La première fonction du stockage consiste à isoler les déchets des activités en surface. Le stockage sera situé à environ 500 mètres de profondeur. Cela le préserve des conséquences de phénomènes tels que l’érosion ou les glaciations qui n’affecteront qu’une épaisseur de terrain inferieure a 200 mètres à l’échelle de centaines de milliers d’années. La seconde fonction du stockage consiste à confiner les substances radioactives et à maîtriser les voies de transfert qui peuvent conduire à long terme les radionucléides jusqu’à l’homme et l’environnement. Ces processus se dérouleront sur de très longues échelles de temps pendant lesquelles la dangerosité des déchets diminue par décroissance radioactive.

L’organisation de l’installation souterraine et la conception de certains composants du stockage tels que les colis et les scellements contribuent au confinement de la radioactivité et à limiter les écoulements d’eau dans le stockage après sa fermeture.

A long terme, le confinement repose sur les caractéristiques très favorables de la couche d’argile dans laquelle le stockage sera implanté. La conception du stockage vise donc à limiter les perturbations provoquées par sa réalisation. Cela conduit par exemple à privilégier des méthodes de construction limitant l’endommagement de la roche, à limiter les vides résiduels dans le stockage (remblaiement des galeries), les perturbations chimiques liées aux matériaux du stockage ou encore à l’élévation de température pour maintenir les propriétés de la roche.

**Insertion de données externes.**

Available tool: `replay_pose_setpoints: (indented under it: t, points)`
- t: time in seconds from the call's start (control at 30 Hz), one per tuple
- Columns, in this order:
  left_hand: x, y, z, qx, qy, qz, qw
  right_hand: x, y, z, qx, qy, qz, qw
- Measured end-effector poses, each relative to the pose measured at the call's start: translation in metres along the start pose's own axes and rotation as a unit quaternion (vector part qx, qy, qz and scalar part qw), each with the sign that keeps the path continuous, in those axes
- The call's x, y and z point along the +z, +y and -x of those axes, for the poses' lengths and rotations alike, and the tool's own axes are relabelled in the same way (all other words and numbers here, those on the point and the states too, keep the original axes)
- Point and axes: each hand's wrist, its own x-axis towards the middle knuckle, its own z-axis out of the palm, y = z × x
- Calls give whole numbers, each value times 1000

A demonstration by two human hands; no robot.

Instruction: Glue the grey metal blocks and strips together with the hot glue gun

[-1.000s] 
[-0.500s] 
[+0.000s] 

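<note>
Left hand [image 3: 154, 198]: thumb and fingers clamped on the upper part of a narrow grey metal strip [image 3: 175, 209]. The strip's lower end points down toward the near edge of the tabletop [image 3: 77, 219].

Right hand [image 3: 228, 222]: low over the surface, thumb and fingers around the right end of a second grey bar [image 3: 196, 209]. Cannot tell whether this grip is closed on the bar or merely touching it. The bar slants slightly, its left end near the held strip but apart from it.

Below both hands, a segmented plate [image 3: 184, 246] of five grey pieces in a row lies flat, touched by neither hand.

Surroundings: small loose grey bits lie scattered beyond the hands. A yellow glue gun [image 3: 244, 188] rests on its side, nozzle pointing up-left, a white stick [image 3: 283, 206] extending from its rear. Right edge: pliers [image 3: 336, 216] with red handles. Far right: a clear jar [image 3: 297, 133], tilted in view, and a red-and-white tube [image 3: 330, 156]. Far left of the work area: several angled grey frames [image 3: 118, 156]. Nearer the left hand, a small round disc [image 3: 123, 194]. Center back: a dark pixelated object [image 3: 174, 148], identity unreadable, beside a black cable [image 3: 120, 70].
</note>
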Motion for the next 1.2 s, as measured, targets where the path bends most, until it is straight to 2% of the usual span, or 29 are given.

L’évaluation de la sûreté à long terme du stockage

Le guide de sûreté établi par l’Autorité de sûreté nucléaire (ASN) définit la méthodologie à mettre en œuvre pour évaluer la sûreté après fermeture. Il prévoit une démarche itérative d’évaluation, qui accompagnera toutes les phases de développement du stockage jusqu’à sa fermeture.

Les évaluations de sûreté ont montré que l’impact à très long terme du stockage resterait largement inférieur à celui de la radioactivité naturelle. Pour garantir que le stockage reste sûr quoi qu’il arrive, tous les phénomènes qui pourraient dégrader ses performances et remettre en cause sa sûreté sont pris en compte (séisme, érosion, intrusion…) et leurs conséquences sont évaluées. L’installation souterraine de Cigéo est par exemple conçue pour résister aux éventuels séismes qui pourraient intervenir sur le très long terme. Les études ont permis de définir quel serait le plus fort séisme géologiquement possible sur d’aussi grandes échelles de temps. Les études ont montré que Cigéo résisterait à des séismes de cette amplitude. Toutes les incertitudes identifiées sur des composants du stockage jouant un rôle pour la sûreté ont également été prises en compte afin de vérifier que l’impact du stockage ne présente pas de risque pour la sante en cas d’erreur ou de défaillance dans sa conception : par exemple si la roche argileuse était 10 fois plus perméable que les valeurs prudentes retenues à partir des observations scientifiques, si le verre dans lequel sont incorporés les déchets HA se dissolvait en milliers d’années au lieu de centaines de milliers d’années, si les scellements mis en place pour refermer le stockage étaient défaillants…

Des études ont également été menées pour vérifier qu’en cas d’intrusion dans le stockage (par forage par exemple), la capacité de confinement du stockage resterait suffisamment préservée pour que son impact reste inférieur aux normes règlementaires.

Commentaires

  • Duperray Hervé

    Pourquoi donner tant d'importance au "risque tremblement de terre"? Le dépôt noyé dans une épaisseur de 300m de glaise est à l'abri de tout effort même si les roches dures encaissantes sont le siège d'une faille majeure nouvelle qui glisserait de 100mètres ! Mettez un bloc de verre de 10cm dans un bains de beurre froid d'un mètre d'épaisseur et faites passer un camion dessus: le bloc reste intact. D'ailleurs une faille de 300m de glissement ne peut pas être locale mais d'étendue d'un pays et l'énergie de ce tremblement de terre serait telle que toute l'Europe serait dévastée et la France sans un seul survivant. Quid?